In the March issue of American Libraries, Chrystie Hill tells us in Inside, Outside & ONLINE (see p. 38 and especially p. 39 Where is the library?) that between 2005 and 2007, using a library website was the only online activity that declined among regular internet users!  While ideally a 23 Things for Patrons event would be done in the physical library space so confused users would have a staff member close by to help them, perhaps creating an online version of the program (and linking to some of the Web 2.0 technologies used on our websites) would be a way to improve our online usage.  It would also give patrons who can’t make an in-house program convenient 24 hour access to an opportunity to learn about Web 2.0.

So are you contemplating doing a 23 Things for your users?  Or have you already done one?  If so, please share it so we can learn from your experience.

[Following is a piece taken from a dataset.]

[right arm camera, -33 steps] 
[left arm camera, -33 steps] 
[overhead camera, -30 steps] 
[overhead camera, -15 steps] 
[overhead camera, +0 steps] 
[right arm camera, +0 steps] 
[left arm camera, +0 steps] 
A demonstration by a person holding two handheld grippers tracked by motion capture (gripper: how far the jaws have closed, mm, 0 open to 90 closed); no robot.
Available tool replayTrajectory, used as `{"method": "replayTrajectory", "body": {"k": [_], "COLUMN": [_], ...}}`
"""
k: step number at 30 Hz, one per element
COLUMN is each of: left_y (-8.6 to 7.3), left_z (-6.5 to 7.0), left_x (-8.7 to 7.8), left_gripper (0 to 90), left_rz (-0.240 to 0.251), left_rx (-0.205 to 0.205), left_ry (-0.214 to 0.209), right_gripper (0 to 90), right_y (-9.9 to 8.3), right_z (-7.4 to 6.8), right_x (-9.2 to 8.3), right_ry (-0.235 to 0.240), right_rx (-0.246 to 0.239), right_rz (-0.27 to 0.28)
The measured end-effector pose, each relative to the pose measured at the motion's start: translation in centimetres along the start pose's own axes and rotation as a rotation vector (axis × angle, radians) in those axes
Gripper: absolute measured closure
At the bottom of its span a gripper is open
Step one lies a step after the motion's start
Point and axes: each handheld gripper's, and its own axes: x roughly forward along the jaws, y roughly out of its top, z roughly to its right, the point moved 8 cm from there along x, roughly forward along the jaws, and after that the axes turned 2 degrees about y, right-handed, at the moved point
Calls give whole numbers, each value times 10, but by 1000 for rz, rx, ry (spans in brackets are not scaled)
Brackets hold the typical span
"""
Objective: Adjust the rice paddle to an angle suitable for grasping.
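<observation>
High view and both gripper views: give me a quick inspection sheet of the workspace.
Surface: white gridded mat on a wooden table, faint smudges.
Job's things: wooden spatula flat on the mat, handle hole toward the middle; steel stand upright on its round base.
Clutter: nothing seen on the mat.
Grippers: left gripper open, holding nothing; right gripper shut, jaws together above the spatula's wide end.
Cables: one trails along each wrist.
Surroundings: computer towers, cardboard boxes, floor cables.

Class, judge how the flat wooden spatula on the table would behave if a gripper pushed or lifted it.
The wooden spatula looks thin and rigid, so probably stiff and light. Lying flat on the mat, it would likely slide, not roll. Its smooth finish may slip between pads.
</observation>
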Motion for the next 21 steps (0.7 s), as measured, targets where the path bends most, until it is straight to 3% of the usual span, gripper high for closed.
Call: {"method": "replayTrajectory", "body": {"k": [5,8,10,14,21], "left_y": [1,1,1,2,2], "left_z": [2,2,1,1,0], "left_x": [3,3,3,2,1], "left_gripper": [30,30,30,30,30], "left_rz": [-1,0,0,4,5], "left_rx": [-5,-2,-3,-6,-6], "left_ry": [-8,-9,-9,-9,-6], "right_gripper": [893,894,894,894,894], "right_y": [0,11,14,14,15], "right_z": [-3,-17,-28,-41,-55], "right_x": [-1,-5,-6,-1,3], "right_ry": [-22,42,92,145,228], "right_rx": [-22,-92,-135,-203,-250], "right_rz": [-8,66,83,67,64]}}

Library web sites are for the patron!

Friday, February 6th, 2009

I just took a class in User Centered Design for Digital Projects with Brenda Reeb.  Public libraries’ web pages have come a long way from our early sites, and there are some institutions that are doing amazing things with targeted recommendations, page personalization, heavy media content and opportunities for patron contributions.  However, we can still learn a lot from sites like Amazon, YouTube, Facebook and even (the dreaded) Wikipedia.

 

Some of her tips are by now obvious.  It’s about what the user wants, not what staff wants (they can have an intranet for that), and it’s not about teaching them how to do it our way.  So, make it easy to find stuff and don’t use library language – e.g. reader’s advisory sounds like a warning to the layman, rather than a helpful service.

 

Stressing the need for market research and statistical analysis of your pages, she recommended finding out why users are coming to your site before even thinking about a redesign.  Also, don’t design by committee (it’ll take forever to get it done) and be sure to have real users and/or focus groups test out your designs at every step.  For example, to test usability, give the user a set of tasks to accomplish (based on your original goals for the website) and observe how they do them.  This tells you how intuitive your site is. 

 

You can use committees for content (one of the three components to the web site design process, the other two being usability and design), since content groups are convened only when you need them for specific projects and the members can and will change.  But, your usability and design staff should be stable (if you can’t afford someone in both of these positions, consider combining them or outsourcing some of the work).

 

For the usability component, you need someone who can test for usability and interpret those results effectively.  For the design component, find a good graphic designer with extensive web design experience and be sure to review their portfolio.   Both people should seek input – especially from front line staff who can reveal some of the most common questions asked by patrons (e.g. parking, bathrooms, accessing stuff from home) which should be prominently addressed on the web page – but the ultimate decision for what the website looks like should lie with the design and usability people who are implementing the redesign. 

 

Brenda also suggested you have a page where staff and users can report problems they encounter at the website and make suggestions.  Also, use software that fixes misspellings typed into the site search box (e.g. for Crone’s Disease, it asks “Did you mean Crohn’s Disease?”).  And she mentioned that you can let the user personalize your page (so they can remove aspects of the site they don’t like or never use) with Drupal, which is open source.

 

Two online sources to help with design and usability are Research-Based Web Design and Usability Guidelines and W3C’s validator which lets you check your page for compliance with best practices and errors in your code.

 

Although there was an academic library focus to this class, much is transferable to public libraries, so if you are interested in best practices and processes in this subject, Brenda just published Design Talk: Understanding the roles of usability practitioners, web designers, and web developers in user centered web design.